INFORMATION SUPPLIED:
Start of Block

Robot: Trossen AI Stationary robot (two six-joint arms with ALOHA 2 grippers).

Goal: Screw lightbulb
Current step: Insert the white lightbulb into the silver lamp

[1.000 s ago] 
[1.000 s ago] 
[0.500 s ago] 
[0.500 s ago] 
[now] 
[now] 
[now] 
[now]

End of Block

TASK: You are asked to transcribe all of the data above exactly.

THE COMPLETED TASK:
Robot: Trossen AI Stationary robot (two six-joint arms with ALOHA 2 grippers).

Goal: Screw lightbulb
Current step: Insert the white lightbulb into the silver lamp

[1.000 s ago] 
[1.000 s ago] 
[0.500 s ago] 
[0.500 s ago] 
[now] 
[now] 
[now] 
[now]

The exercise requires nothing further.